[Exercise goal]:
Starting at the first line of the entries below, output every line exactly, up to and including the line with "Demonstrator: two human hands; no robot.".

-- Opening Marker --

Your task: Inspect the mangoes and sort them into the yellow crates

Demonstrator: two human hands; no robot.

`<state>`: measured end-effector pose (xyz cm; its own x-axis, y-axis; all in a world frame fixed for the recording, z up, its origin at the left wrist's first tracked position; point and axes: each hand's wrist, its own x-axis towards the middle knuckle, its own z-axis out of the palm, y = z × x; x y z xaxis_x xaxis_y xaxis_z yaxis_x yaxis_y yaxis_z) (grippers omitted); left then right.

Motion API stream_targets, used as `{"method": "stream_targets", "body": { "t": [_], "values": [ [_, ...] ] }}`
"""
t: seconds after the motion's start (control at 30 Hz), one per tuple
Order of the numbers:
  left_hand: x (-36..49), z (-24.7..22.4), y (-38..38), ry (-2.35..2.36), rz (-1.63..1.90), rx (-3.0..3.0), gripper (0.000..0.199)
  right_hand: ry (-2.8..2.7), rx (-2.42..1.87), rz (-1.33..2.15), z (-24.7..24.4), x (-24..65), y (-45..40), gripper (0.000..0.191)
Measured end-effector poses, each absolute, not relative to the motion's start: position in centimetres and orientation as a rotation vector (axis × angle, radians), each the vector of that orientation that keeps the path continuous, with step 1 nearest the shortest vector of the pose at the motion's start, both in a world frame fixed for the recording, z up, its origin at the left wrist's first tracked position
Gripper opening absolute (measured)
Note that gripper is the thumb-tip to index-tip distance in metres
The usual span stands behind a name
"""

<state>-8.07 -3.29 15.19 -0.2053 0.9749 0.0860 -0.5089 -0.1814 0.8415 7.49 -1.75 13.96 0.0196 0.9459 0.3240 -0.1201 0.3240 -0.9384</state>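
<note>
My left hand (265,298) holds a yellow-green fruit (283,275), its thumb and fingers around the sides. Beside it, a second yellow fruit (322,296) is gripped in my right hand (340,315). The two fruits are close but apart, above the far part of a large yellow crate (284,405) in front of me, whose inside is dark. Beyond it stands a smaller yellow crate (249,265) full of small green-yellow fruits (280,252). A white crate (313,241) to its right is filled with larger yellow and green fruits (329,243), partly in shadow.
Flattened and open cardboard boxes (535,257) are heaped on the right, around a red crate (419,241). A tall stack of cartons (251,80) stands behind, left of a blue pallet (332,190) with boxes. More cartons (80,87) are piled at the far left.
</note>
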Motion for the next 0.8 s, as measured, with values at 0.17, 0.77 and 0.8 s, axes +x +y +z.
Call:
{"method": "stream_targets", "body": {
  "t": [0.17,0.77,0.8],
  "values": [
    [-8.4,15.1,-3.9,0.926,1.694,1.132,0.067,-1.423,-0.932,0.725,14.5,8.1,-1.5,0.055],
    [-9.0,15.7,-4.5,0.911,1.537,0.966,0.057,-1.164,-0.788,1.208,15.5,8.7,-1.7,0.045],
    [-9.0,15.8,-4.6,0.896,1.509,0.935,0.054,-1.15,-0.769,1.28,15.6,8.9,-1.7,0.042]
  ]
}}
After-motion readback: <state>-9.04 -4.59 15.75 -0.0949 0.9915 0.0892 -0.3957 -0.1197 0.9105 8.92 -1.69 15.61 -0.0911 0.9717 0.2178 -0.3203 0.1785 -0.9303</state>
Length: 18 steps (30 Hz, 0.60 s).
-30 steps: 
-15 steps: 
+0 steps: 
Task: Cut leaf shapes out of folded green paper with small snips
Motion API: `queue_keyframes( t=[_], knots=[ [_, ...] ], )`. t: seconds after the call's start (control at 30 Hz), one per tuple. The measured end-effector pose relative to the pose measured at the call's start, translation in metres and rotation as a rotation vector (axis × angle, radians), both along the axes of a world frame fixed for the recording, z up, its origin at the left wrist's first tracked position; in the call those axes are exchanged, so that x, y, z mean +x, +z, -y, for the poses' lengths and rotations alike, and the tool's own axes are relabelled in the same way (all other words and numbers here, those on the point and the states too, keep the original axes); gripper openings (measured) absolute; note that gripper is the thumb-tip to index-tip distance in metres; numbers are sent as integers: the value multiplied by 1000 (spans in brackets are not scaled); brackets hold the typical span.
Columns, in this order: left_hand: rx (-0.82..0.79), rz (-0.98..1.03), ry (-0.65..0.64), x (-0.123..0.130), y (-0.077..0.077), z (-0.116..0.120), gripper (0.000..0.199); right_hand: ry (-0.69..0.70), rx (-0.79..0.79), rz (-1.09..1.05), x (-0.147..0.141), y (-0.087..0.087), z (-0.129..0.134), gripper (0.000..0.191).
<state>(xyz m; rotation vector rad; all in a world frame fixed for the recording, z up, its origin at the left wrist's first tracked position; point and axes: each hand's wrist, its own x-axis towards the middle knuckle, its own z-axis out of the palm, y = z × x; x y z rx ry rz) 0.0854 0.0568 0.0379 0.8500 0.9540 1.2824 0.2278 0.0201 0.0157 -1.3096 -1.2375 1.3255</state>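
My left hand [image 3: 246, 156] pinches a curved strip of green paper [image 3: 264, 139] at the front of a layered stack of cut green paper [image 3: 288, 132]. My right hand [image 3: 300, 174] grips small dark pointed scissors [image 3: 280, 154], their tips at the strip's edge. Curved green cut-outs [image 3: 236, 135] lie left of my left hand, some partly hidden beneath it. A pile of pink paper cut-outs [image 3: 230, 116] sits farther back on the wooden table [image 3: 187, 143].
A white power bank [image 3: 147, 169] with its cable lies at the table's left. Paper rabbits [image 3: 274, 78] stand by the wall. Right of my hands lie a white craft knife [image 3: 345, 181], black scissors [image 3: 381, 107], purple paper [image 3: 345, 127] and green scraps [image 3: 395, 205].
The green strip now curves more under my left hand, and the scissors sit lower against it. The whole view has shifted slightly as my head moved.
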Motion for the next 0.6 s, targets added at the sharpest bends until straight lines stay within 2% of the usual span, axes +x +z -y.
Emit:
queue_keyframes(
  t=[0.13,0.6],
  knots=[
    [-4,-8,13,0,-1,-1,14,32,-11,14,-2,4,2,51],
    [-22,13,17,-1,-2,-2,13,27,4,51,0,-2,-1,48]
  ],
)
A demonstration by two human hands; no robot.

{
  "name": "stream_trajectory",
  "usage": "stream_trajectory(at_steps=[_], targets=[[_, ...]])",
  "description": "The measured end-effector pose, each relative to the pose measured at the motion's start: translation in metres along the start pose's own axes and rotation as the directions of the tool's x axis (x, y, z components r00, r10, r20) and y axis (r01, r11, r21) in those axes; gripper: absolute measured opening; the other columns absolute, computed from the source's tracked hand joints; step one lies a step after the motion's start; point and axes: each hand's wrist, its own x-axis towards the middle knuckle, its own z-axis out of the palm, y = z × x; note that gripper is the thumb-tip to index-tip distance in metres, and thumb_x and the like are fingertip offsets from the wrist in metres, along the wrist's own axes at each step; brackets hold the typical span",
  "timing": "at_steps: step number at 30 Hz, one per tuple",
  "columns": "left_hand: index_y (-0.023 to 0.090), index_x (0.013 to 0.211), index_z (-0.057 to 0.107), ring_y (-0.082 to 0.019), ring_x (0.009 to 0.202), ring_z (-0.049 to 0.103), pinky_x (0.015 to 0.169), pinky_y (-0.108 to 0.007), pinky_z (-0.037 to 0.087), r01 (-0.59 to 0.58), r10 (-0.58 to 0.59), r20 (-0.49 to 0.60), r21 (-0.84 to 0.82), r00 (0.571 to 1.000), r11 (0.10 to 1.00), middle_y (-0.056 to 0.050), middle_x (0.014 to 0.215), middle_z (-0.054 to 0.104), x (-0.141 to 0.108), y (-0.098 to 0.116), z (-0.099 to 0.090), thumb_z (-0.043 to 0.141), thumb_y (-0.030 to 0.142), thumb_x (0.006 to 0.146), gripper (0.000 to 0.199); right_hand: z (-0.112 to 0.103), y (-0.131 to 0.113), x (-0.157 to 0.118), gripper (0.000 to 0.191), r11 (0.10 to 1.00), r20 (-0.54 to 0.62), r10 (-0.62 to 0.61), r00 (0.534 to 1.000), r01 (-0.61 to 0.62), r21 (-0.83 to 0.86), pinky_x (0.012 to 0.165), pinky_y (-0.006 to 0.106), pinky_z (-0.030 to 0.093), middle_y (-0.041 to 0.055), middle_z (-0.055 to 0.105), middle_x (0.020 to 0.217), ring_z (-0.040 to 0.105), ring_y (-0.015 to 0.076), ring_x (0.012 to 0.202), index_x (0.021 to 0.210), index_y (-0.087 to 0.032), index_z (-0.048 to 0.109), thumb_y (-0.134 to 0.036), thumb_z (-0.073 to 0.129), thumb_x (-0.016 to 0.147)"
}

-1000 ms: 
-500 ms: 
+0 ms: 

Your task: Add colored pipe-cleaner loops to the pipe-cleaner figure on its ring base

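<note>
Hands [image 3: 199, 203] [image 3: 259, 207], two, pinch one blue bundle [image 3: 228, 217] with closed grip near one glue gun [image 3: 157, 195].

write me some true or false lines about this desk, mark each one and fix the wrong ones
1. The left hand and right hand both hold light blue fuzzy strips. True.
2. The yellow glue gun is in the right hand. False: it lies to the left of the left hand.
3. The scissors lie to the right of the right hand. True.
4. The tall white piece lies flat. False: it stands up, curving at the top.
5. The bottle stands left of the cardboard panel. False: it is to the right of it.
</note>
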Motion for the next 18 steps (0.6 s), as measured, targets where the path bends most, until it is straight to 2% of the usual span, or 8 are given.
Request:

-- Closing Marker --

[Answer below]:
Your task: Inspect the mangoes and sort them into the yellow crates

Demonstrator: two human hands; no robot.

This is the complete output.